*About this task*.
A word-for-word copy of the data is what's wanted, with no pictures.

*Listed records*.

◇ ◇ ◇ ◇ ◇ ◇ ◇

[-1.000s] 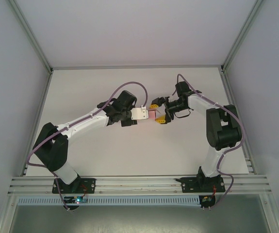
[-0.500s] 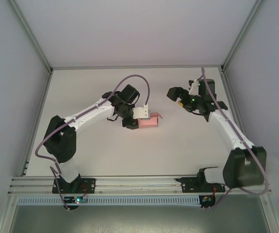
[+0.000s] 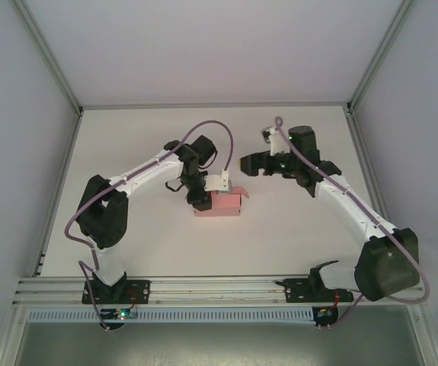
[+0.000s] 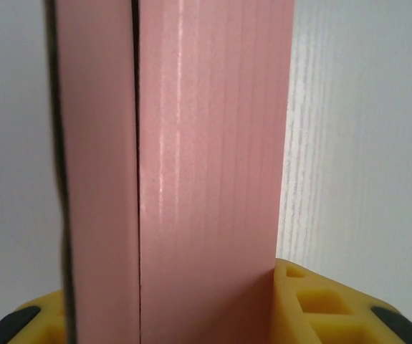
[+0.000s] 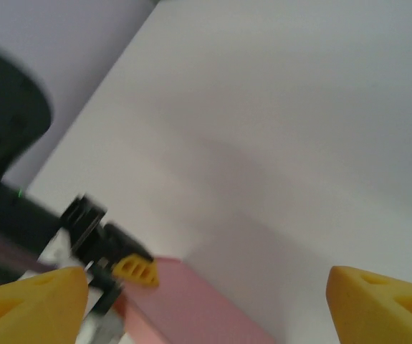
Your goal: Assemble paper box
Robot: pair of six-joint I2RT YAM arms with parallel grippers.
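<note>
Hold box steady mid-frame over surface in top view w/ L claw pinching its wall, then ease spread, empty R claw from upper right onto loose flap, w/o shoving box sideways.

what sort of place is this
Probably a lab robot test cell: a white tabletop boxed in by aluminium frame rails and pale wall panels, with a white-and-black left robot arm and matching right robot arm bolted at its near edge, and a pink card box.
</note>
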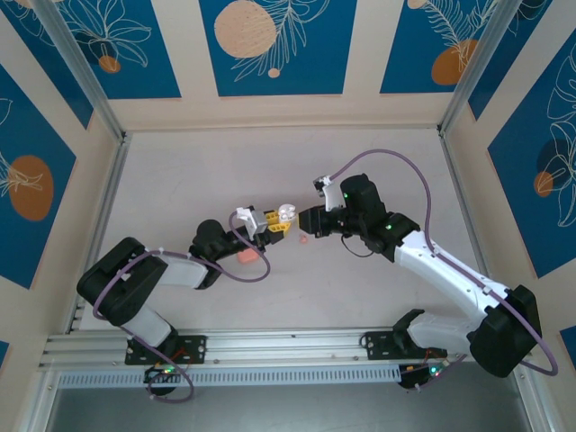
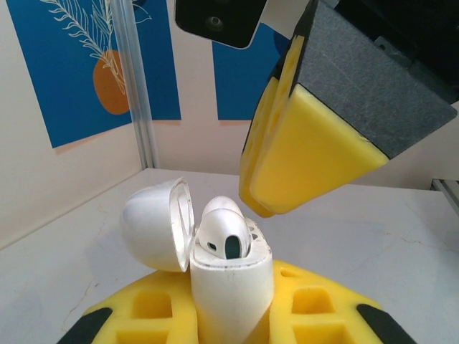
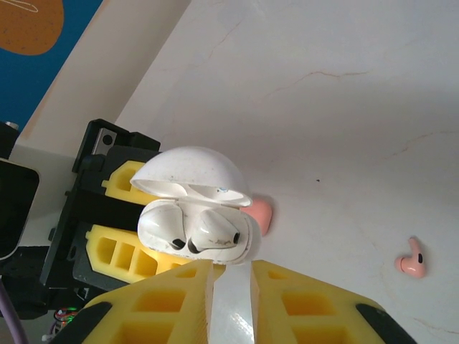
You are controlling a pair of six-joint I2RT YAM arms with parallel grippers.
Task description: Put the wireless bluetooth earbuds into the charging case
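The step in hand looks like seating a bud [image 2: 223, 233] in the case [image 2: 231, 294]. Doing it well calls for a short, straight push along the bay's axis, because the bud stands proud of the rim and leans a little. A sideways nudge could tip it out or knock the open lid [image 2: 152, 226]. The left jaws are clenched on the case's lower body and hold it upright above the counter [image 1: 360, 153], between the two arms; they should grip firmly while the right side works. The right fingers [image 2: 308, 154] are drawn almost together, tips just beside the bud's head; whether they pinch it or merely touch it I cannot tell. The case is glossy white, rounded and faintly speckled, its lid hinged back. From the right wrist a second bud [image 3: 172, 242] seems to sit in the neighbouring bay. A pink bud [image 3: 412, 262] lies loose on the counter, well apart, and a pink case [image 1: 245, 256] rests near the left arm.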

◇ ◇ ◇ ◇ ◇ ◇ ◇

*Finished task*.
[-1.000s] 
[-0.500s] 
[+0.000s] 
[+0.000s] 
[+0.000s] 
Your goal: Assemble paper box
Robot: pair of six-joint I2RT YAM arms with parallel grippers.
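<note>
Hold box steady mid-frame over surface in top view w/ L claw pinching its wall, then ease spread, empty R claw from upper right onto loose flap, w/o shoving box sideways.

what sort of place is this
Probably a lab robot test cell: a white tabletop boxed in by aluminium frame rails and pale wall panels, with a white-and-black left robot arm and matching right robot arm bolted at its near edge, and a pink card box.
</note>
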You are controlling a pair of six-joint I2RT YAM arms with parallel grippers.
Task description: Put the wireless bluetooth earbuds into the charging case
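The step in hand looks like seating a bud [image 2: 223, 233] in the case [image 2: 231, 294]. Doing it well calls for a short, straight push along the bay's axis, because the bud stands proud of the rim and leans a little. A sideways nudge could tip it out or knock the open lid [image 2: 152, 226]. The left jaws are clenched on the case's lower body and hold it upright above the counter [image 1: 360, 153], between the two arms; they should grip firmly while the right side works. The right fingers [image 2: 308, 154] are drawn almost together, tips just beside the bud's head; whether they pinch it or merely touch it I cannot tell. The case is glossy white, rounded and faintly speckled, its lid hinged back. From the right wrist a second bud [image 3: 172, 242] seems to sit in the neighbouring bay. A pink bud [image 3: 412, 262] lies loose on the counter, well apart, and a pink case [image 1: 245, 256] rests near the left arm.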

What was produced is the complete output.